Yugi… shouted the words repeatedly in my ears. He began slapping his hands and arms uncontrollably at my face. I couldn't… take further of his behavior anymore. The way he screamed didn't help me… or the police. The police demanded him to reveal the truth after the new doctor wanted him to admit the reason out of him. He then tried to enforce him to talk, but Yugi… refused… and refused. The new doctor asked for his friends' help, but… to no avail. He tried asking others to pin him down… and Yugi yelled and struggled.

When… I tried… Yugi screamed louder as he waves unconditionally… in almost out of line. I couldn't sustain my promise anymore from the previous doctor. It was worse and worst… experience I ever landed myself in. I couldn't speak another try… even if I wished. All I know… is that… my state of being nicer lowered after two months. I almost felt like that I lost my head as well. His screaming made me lost my mind entirely. If only he stop… make him stop... He's driving me nuts… He's just… getting… on my nerves and I… can't…

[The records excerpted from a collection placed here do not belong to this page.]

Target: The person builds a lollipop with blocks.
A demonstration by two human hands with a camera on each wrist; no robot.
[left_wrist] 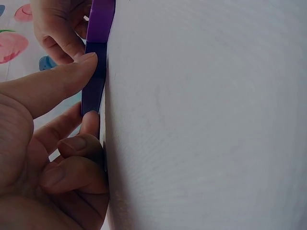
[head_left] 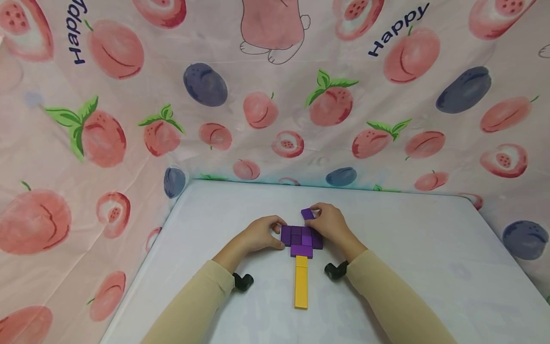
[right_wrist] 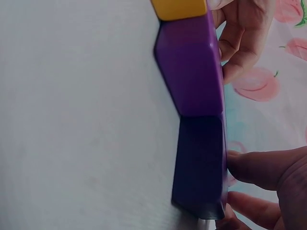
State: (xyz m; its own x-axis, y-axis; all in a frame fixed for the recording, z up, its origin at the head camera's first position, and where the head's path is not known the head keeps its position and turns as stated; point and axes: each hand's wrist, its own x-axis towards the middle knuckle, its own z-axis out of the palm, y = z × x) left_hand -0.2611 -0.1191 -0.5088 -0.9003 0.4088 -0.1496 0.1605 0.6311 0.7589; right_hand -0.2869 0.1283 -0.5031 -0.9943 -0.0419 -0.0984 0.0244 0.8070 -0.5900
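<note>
Several purple blocks lie flat against each other mid-table, with a wide purple block (head_left: pixel 301 251) along their near side. From it a yellow strip (head_left: pixel 301 286), made of a short and a long piece, runs toward the person. My left hand (head_left: pixel 259 234) grips the dark purple block (head_left: pixel 286 236) at the left edge between thumb and finger, its other fingers curled below. Beyond the group, my right hand (head_left: pixel 331 223) pinches a small purple block (head_left: pixel 306 214) that sits at a slant. That hand partly hides the right-hand dark block (head_left: pixel 318 241), also seen close up in the right wrist view.
The blocks lie on a white tabletop (head_left: pixel 386 229). A fruit-printed cloth (head_left: pixel 283 110) hangs behind and along the sides of the table. Black wrist-worn pieces (head_left: pixel 244 282) jut out by both beige sleeves (head_left: pixel 189 303).
</note>
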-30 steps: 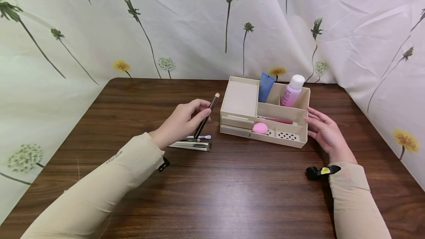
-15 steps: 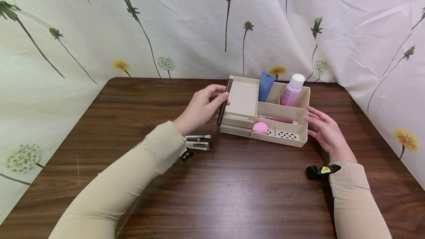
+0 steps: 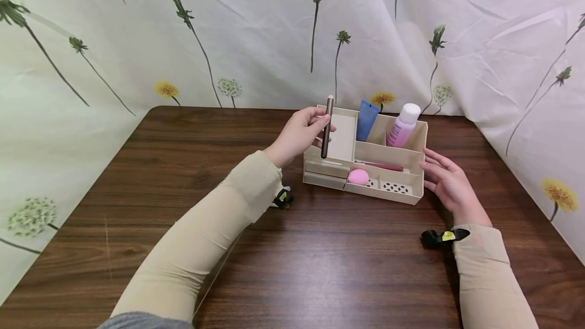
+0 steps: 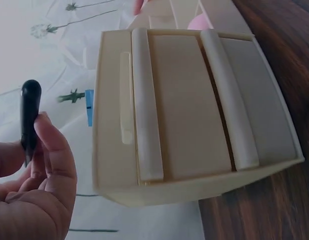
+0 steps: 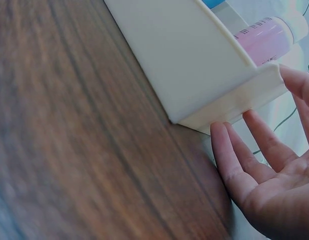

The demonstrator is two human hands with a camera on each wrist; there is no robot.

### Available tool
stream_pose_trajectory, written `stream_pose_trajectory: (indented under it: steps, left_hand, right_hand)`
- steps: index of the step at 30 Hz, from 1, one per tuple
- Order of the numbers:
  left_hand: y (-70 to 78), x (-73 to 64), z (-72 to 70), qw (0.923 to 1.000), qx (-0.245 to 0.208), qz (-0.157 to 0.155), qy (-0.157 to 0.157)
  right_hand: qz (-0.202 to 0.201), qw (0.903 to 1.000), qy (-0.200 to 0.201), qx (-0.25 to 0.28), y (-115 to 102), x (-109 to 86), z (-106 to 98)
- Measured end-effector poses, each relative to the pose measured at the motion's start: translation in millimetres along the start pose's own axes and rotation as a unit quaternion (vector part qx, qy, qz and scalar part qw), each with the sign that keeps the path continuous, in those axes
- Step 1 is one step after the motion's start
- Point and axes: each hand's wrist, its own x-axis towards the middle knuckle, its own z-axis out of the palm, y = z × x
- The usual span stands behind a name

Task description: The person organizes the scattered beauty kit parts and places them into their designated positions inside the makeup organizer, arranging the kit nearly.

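Observation:
In the head view, my left hand pinches a dark-handled makeup brush upright between thumb and fingers. The brush is over the top tray at the left of a cream desktop organizer. In the left wrist view, the rounded dark end of the brush points toward the camera beside the organizer's drawers. My right hand rests its fingertips on the organizer's right side, fingers fairly straight. The right wrist view shows those fingertips touching the outer wall.
A blue tube and a pink bottle with white cap stand in the rear compartments. A red slim item lies in the middle one, a pink makeup sponge at the front. My left wrist largely hides the brushes on the table.
My left hand has carried the makeup brush rightward and away from me, from above the loose brushes to over the organizer's top tray. My right hand stays on the organizer's side.

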Motion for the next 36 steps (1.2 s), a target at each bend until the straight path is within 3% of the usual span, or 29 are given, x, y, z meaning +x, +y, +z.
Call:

Why doesn't he… quit?! Why won't he stop? Doesn't he… realize that he's hurting everyone? Why doesn't he quit? Just stop… Please stop… Why won't you listen? Why doesn't he listen?! He can't do this to me… forever!

Just stop… Please stop…! If only he just be less… less a pain in my face…! Why doesn't he? Why won't he… Just stop! Just quit…! He just… keeps… annoying me… Just stop…! PLEASE STOP!

I couldn't bear it at all… Everything about him… made me feel angry… Way too angry. He just… doesn't learn at all…! I spat, "Why?!" Who am I? What am I! What am I?! What are you… to me?! What… What's your problem?! Who are you… exactly?! You're… being such a…!

Why… Oh why… does he get that way…! Why in the world does he…?! He just didn't listen at all…! He's just… an annoying…! He won't stop at all…! Why won't he…? He's getting on my nerves now…! Why doesn't he stop…?

He won't stop… even for them. He just gets so… annoying for two weeks and more…! I just can't stand it at all…! I just want him to stop…! Make him stop…! Make it stop…! STOP! STOP… JUST SHUT… THE HELL UP…!

He won't quit…! He won't shut his mouth…! Why won't he stop…? Doesn't he know… he's hurting others…? Why won't you stop…?! Make it stop…! Stop…! Make it stop…!

Stop… quit talking… You are… so annoying to me…! I… hated this boy hurting my… ways for a few days…! I just wish you hurt him…! Let me be the one to hurt him…! Why don't you stop?! Stop…! Make it stop…!

I just… wish… you stop…! Let me harm him…! He's so annoying… Just quit talking to him and kill him…! I want him dead…! I want him dead… I want him gone…! Just let me… HURT HIM…!

I wanted to shout… I wanted to scream… I just wish… he quits now…! I shouted at him… "I didn't mean it!"

Leave me alone… Just leave me alone…! I just want to… Please… someone help me! Somebody please… Why won't he stop? I can't… stand it any longer… Why won't he stop?! He just continues to be an annoying pest…! Just please… Please make him stop…!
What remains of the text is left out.